**Work request:** When you copy the entries, keep every word exactly as it stands.

**Data for this exercise:**
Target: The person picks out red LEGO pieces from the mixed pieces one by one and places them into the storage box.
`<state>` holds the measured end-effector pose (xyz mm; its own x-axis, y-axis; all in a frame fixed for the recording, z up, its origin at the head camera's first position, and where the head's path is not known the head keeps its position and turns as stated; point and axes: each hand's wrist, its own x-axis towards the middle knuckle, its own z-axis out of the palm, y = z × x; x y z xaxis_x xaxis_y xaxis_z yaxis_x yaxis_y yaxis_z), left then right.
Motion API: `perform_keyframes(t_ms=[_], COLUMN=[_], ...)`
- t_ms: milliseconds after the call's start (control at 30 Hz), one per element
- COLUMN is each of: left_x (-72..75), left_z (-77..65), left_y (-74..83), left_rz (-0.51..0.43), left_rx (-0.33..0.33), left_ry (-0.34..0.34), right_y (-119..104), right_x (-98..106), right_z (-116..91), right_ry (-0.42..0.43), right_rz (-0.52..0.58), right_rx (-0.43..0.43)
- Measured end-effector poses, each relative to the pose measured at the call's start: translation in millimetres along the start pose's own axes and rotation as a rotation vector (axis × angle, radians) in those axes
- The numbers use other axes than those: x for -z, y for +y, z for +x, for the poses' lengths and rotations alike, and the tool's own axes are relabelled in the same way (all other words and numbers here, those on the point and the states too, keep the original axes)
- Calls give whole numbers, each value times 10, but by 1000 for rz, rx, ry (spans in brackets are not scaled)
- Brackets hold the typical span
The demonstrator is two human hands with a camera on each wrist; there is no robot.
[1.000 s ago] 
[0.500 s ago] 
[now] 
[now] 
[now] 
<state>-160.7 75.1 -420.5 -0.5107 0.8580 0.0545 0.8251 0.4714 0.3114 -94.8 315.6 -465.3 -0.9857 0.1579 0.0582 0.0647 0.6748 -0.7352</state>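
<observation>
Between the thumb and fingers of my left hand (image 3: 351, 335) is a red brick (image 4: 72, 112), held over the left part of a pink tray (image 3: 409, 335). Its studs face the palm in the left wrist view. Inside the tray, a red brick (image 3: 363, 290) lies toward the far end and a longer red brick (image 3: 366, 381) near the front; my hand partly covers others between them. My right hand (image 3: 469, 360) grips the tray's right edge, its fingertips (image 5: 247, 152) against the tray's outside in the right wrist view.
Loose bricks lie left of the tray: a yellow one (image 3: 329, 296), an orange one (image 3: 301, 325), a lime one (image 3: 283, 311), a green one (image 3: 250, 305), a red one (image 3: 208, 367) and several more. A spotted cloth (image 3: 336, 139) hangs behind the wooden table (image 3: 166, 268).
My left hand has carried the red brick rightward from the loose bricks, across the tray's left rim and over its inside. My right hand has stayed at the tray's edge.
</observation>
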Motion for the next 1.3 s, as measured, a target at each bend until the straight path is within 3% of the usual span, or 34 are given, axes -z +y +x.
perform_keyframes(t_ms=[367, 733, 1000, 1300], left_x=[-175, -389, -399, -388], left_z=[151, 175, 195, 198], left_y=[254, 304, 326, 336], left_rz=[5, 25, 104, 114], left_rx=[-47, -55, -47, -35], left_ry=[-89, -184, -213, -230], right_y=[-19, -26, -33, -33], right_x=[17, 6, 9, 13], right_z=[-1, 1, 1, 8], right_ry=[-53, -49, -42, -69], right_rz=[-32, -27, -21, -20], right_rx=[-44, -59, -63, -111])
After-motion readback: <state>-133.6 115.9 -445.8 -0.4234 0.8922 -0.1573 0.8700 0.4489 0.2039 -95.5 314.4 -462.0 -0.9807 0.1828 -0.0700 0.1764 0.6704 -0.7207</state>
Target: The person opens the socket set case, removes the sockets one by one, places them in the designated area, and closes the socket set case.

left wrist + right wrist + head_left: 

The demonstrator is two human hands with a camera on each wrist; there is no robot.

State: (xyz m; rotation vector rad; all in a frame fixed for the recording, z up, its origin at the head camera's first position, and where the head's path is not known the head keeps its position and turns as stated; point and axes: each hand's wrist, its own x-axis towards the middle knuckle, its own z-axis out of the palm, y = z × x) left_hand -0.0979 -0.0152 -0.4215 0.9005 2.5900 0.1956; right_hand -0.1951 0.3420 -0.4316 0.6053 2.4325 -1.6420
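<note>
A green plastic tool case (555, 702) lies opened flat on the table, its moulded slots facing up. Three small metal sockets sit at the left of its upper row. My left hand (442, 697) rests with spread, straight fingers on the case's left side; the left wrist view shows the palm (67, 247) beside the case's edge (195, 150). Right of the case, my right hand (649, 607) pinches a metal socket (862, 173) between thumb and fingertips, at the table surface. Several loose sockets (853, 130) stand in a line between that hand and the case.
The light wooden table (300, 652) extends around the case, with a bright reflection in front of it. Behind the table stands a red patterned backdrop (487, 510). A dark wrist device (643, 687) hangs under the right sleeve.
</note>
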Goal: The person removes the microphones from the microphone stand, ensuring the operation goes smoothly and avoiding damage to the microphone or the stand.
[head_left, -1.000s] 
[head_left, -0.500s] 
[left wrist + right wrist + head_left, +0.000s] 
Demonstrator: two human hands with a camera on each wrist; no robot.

**Completed exercise:**
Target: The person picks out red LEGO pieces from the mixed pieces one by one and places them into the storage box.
`<state>` holds the measured end-effector pose (xyz mm; its own x-axis, y-axis; all in a frame fixed for the recording, z up, its origin at the head camera's first position, and where the head's path is not known the head keeps its position and turns as stated; point and axes: each hand's wrist, its own x-axis towards the middle knuckle, its own z-axis out of the palm, y = z × x; x y z xaxis_x xaxis_y xaxis_z yaxis_x yaxis_y yaxis_z), left then right.
Motion API: `perform_keyframes(t_ms=[_], COLUMN=[_], ...)`
- t_ms: milliseconds after the call's start (control at 30 Hz), one per element
- COLUMN is each of: left_x (-72..75), left_z (-77..65), left_y (-74..83), left_rz (-0.51..0.43), left_rx (-0.33..0.33), left_ry (-0.34..0.34), right_y (-119..104), right_x (-98..106), right_z (-116..91), right_ry (-0.42..0.43), right_rz (-0.52..0.58), right_rx (-0.43..0.43)
- Measured end-effector poses, each relative to the pose measured at the call's start: translation in millimetres along the start pose's own axes and rotation as a rotation vector (axis × angle, radians) in those axes
- The numbers use other axes than those: x for -z, y for +y, z for +x, for the poses' lengths and rotations alike, and the tool's own axes are relabelled in the same way (all other words and numbers here, those on the point and the states too, keep the original axes)
- Calls give whole numbers, each value times 10, but by 1000 for rz, rx, ry (spans in brackets are not scaled)
- Brackets hold the typical span
The demonstrator is two human hands with a camera on each wrist; there is no robot.
[1.000 s ago] 
[0.500 s ago] 
[now] 
[now] 
[now] 
<state>-160.7 75.1 -420.5 -0.5107 0.8580 0.0545 0.8251 0.4714 0.3114 -94.8 315.6 -465.3 -0.9857 0.1579 0.0582 0.0647 0.6748 -0.7352</state>
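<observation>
Between the thumb and fingers of my left hand (image 3: 351, 335) is a red brick (image 4: 72, 112), held over the left part of a pink tray (image 3: 409, 335). Its studs face the palm in the left wrist view. Inside the tray, a red brick (image 3: 363, 290) lies toward the far end and a longer red brick (image 3: 366, 381) near the front; my hand partly covers others between them. My right hand (image 3: 469, 360) grips the tray's right edge, its fingertips (image 5: 247, 152) against the tray's outside in the right wrist view.
Loose bricks lie left of the tray: a yellow one (image 3: 329, 296), an orange one (image 3: 301, 325), a lime one (image 3: 283, 311), a green one (image 3: 250, 305), a red one (image 3: 208, 367) and several more. A spotted cloth (image 3: 336, 139) hangs behind the wooden table (image 3: 166, 268).
My left hand has carried the red brick rightward from the loose bricks, across the tray's left rim and over its inside. My right hand has stayed at the tray's edge.
</observation>
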Motion for the next 1.3 s, as measured, a target at each bend until the straight path is within 3% of the usual span, or 34 are given, axes -z +y +x.
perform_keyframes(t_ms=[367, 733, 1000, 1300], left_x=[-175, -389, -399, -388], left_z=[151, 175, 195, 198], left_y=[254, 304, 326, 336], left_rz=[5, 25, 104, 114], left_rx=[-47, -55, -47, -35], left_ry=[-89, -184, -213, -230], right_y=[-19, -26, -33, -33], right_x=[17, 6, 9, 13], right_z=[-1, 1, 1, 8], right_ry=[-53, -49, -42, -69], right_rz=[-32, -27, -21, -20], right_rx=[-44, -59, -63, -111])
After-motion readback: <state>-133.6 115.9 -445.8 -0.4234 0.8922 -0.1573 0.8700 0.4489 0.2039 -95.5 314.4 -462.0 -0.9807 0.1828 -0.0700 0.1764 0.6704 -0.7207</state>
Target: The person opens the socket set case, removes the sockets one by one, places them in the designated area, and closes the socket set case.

left wrist + right wrist + head_left: 

The demonstrator is two human hands with a camera on each wrist; there is no robot.

State: (xyz m; rotation vector rad; all in a frame fixed for the recording, z up, its origin at the head camera's first position, and where the head's path is not known the head keeps its position and turns as stated; point and axes: each hand's wrist, its own x-axis towards the middle knuckle, its own z-axis out of the palm, y = z × x) left_hand -0.0979 -0.0152 -0.4215 0.9005 2.5900 0.1956; right_hand -0.1951 0.3420 -0.4316 0.6053 2.4325 -1.6420
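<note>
A green plastic tool case (555, 702) lies opened flat on the table, its moulded slots facing up. Three small metal sockets sit at the left of its upper row. My left hand (442, 697) rests with spread, straight fingers on the case's left side; the left wrist view shows the palm (67, 247) beside the case's edge (195, 150). Right of the case, my right hand (649, 607) pinches a metal socket (862, 173) between thumb and fingertips, at the table surface. Several loose sockets (853, 130) stand in a line between that hand and the case.
The light wooden table (300, 652) extends around the case, with a bright reflection in front of it. Behind the table stands a red patterned backdrop (487, 510). A dark wrist device (643, 687) hangs under the right sleeve.
</note>
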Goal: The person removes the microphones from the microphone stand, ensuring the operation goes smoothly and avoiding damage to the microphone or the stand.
[head_left, -1.000s] 
[head_left, -0.500s] 
[left wrist + right wrist + head_left, +0.000s] 
Demonstrator: two human hands with a camera on each wrist; no robot.

The output above is complete as it stands.